* [EXERCISE GOAL]:
Below, some lines carry pictures; leave those pictures out and retype exactly the lines from the one with "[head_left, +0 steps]" through the one with "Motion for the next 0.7".

Segment Start: SOURCE DATA

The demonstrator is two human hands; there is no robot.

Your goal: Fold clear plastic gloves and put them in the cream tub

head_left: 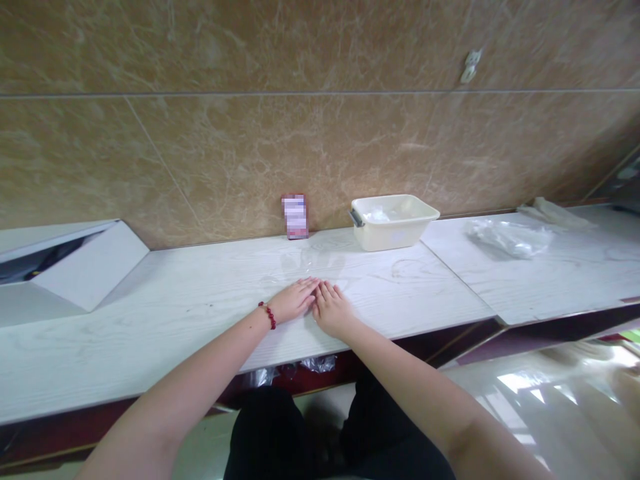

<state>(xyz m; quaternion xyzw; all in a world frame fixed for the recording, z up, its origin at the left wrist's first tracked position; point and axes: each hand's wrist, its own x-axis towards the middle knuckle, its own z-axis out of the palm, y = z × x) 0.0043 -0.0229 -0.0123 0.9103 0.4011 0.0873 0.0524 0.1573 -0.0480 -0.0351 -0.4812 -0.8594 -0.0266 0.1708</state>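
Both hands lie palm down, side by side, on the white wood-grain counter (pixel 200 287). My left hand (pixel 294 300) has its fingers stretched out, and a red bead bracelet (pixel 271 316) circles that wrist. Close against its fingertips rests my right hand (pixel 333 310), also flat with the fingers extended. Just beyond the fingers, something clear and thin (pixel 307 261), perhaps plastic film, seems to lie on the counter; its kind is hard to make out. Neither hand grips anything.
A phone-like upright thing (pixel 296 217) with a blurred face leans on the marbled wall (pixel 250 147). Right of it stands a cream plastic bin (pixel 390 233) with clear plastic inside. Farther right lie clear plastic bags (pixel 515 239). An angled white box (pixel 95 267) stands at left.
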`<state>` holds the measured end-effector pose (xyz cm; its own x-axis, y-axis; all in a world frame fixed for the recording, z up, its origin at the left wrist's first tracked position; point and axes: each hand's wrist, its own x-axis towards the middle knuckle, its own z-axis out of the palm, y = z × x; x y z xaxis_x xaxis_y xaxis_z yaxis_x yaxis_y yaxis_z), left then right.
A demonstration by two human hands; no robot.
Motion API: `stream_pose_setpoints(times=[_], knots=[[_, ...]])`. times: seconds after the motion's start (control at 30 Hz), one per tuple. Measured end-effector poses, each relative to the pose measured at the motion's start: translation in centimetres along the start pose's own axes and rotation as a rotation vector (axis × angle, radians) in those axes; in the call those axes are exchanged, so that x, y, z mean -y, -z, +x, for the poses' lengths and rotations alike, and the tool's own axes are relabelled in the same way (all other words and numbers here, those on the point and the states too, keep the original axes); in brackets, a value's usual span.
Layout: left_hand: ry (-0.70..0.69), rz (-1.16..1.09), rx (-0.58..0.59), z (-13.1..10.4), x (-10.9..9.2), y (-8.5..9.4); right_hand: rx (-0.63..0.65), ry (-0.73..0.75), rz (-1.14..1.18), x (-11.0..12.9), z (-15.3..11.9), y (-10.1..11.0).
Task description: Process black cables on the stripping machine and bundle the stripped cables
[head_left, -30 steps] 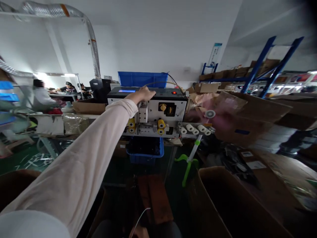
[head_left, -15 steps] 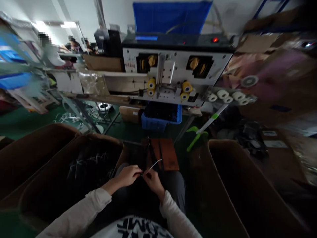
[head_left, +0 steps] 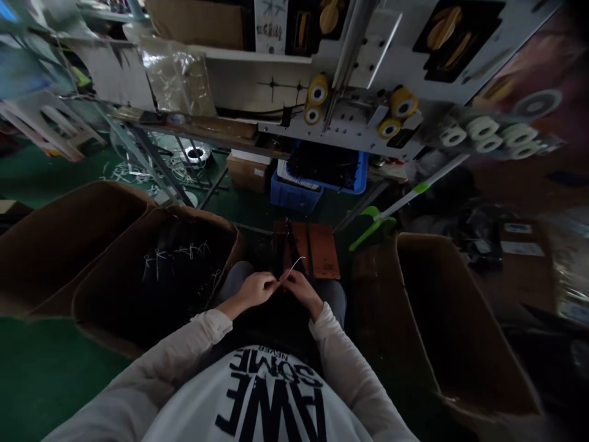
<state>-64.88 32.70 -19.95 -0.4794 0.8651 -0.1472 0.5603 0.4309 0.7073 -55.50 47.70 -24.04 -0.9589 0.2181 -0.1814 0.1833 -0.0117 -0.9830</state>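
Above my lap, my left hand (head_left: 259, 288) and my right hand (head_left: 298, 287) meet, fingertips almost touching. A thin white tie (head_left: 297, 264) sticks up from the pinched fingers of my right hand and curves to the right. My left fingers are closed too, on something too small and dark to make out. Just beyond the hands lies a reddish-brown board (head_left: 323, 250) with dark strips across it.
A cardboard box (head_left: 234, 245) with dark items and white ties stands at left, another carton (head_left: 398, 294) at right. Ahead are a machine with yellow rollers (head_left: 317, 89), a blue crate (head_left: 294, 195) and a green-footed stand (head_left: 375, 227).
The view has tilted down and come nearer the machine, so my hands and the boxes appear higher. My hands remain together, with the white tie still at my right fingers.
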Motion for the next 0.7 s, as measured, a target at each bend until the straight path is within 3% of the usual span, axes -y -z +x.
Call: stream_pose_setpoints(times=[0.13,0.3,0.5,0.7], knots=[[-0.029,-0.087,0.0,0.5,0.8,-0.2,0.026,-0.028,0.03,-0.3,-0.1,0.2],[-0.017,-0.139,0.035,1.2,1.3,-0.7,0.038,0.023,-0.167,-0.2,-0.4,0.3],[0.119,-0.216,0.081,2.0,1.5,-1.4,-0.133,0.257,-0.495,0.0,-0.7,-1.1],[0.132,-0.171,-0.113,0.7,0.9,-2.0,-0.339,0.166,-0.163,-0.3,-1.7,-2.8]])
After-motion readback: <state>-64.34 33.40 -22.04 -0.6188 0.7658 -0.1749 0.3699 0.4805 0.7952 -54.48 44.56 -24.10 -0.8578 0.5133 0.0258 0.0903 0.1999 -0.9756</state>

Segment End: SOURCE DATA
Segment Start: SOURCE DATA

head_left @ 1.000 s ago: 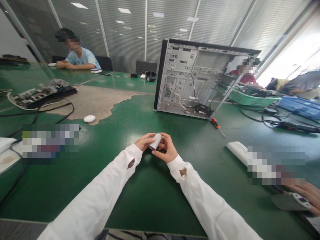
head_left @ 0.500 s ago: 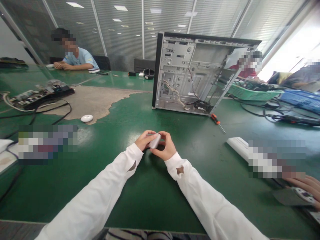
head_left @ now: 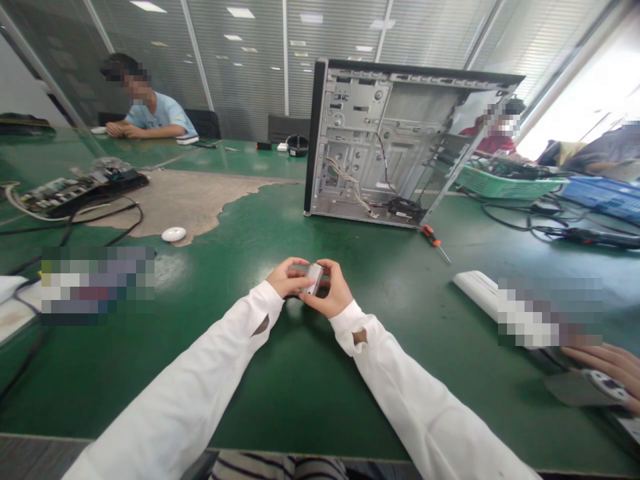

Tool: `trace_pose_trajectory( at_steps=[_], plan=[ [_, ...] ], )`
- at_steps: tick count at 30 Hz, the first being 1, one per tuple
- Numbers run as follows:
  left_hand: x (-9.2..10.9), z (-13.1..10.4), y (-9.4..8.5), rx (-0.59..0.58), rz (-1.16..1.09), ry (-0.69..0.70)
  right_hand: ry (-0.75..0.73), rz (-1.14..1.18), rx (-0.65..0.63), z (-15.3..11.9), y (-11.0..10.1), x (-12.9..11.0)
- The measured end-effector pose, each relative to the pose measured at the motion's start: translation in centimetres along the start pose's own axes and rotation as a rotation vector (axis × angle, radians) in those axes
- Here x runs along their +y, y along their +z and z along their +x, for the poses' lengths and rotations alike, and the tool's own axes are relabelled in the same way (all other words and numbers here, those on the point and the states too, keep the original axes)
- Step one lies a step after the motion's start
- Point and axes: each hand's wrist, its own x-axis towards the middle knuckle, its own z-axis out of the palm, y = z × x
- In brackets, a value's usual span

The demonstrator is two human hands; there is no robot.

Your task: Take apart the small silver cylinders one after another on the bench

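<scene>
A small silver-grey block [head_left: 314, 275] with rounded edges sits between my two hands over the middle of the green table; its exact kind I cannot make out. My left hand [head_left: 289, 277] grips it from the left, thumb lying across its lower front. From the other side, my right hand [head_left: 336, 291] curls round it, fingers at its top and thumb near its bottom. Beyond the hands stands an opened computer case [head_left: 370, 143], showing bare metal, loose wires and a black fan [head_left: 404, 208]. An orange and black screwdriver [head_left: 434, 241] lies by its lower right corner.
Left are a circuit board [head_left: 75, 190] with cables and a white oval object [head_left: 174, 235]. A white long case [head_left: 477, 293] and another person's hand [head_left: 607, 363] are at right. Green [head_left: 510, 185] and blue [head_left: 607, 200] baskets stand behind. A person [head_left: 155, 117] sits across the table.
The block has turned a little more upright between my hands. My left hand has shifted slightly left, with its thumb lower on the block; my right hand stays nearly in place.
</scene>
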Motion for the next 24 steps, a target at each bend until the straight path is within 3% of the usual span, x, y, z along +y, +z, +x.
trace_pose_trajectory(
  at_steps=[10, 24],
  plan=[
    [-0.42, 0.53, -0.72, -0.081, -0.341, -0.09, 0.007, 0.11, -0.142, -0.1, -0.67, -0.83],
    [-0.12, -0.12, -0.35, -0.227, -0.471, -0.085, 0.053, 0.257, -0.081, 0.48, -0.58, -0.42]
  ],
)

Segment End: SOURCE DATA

* [RESULT FOR THIS EXERCISE]:
[head_left, +0 steps] 
<state>-64.88 32.70 -19.95 -0.4794 0.8651 -0.1472 0.5603 0.4309 0.7073 -55.50 47.70 -24.04 -0.9589 0.2181 -0.1814 0.1833 -0.0117 -0.9830</state>
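Above my lap, my left hand (head_left: 259, 288) and my right hand (head_left: 298, 287) meet, fingertips almost touching. A thin white tie (head_left: 297, 264) sticks up from the pinched fingers of my right hand and curves to the right. My left fingers are closed too, on something too small and dark to make out. Just beyond the hands lies a reddish-brown board (head_left: 323, 250) with dark strips across it.
A cardboard box (head_left: 234, 245) with dark items and white ties stands at left, another carton (head_left: 398, 294) at right. Ahead are a machine with yellow rollers (head_left: 317, 89), a blue crate (head_left: 294, 195) and a green-footed stand (head_left: 375, 227).
The view has tilted down and come nearer the machine, so my hands and the boxes appear higher. My hands remain together, with the white tie still at my right fingers.
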Motion for the next 0.7 s, as measured, a target at each bend until the straight path is within 3% of the usual span, axes -y -z +x.

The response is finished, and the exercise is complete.